Deng Xutao, Xu Jun, Hui James, Wang Charles
Transcriptional Genomics Core, Cedars-Sinai Medical Center, David Geffen School of Medicine at UCLA, Los Angeles, CA 90048, USA.
Comput Methods Programs Biomed. 2009 Feb;93(2):124-39. doi: 10.1016/j.cmpb.2008.07.013. Epub 2008 Oct 7.

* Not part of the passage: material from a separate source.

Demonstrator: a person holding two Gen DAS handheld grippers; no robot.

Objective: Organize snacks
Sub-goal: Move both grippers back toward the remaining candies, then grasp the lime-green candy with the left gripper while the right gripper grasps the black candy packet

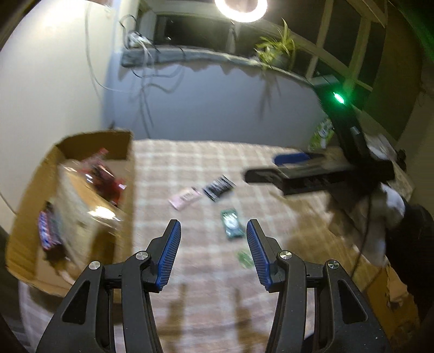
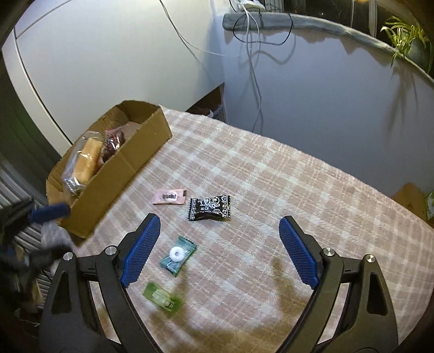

Identifying genes that are differentially expressed under different experimental conditions is a fundamental task in microarray studies. However, different ranking methods generate very different gene lists, and this could profoundly impact follow-up analyses and biological interpretation. Therefore, developing improved ranking methods are critical in microarray data analysis. We developed a new algorithm, the probabilistic fold change (PFC), which ranks genes based on a confidence interval estimate of fold change. We performed extensive testing using multiple benchmark data sources including the MicroArray Quality Control (MAQC) data sets. We corroborated our observations with MAQC data sets using qRT-PCR data sets and Latin square spike-in data sets. Along with PFC, we tested six other popular ranking algorithms including Mean Fold Change (FC), SAM, t-statistic (T), Bayesian-t (BAYT), Intensity-Conditional Fold Change (CFC), and Rank Product (RP). PFC achieved reproducibility and accuracy that are consistently among the best of the seven ranking algorithms while other ranking algorithms would show weakness in some cases. Contrary to common belief, our results demonstrated that statistical accuracy will not translate to biological reproducibility and therefore both quality aspects need to be evaluated.
识别在不同实验条件下差异表达的基因是微阵列研究中的一项基本任务。然而,不同的排名方法会产生非常不同的基因列表,这可能会对后续分析和生物学解释产生深远影响。因此,开发改进的排名方法在微阵列数据分析中至关重要。我们开发了一种新算法,概率倍数变化(PFC),它基于倍数变化的置信区间估计对基因进行排名。我们使用包括微阵列质量控制(MAQC)数据集在内的多个基准数据源进行了广泛测试。我们使用qRT-PCR数据集和拉丁方掺入数据集,通过MAQC数据集证实了我们的观察结果。除了PFC,我们还测试了其他六种流行的排名算法,包括平均倍数变化(FC)、SAM、t统计量(T)、贝叶斯t(BAYT)、强度条件倍数变化(CFC)和排名乘积(RP)。PFC在七种排名算法中始终具有最佳的可重复性和准确性,而其他排名算法在某些情况下会表现出弱点。与普遍看法相反,我们的结果表明,统计准确性并不等同于生物学可重复性,因此这两个质量方面都需要评估。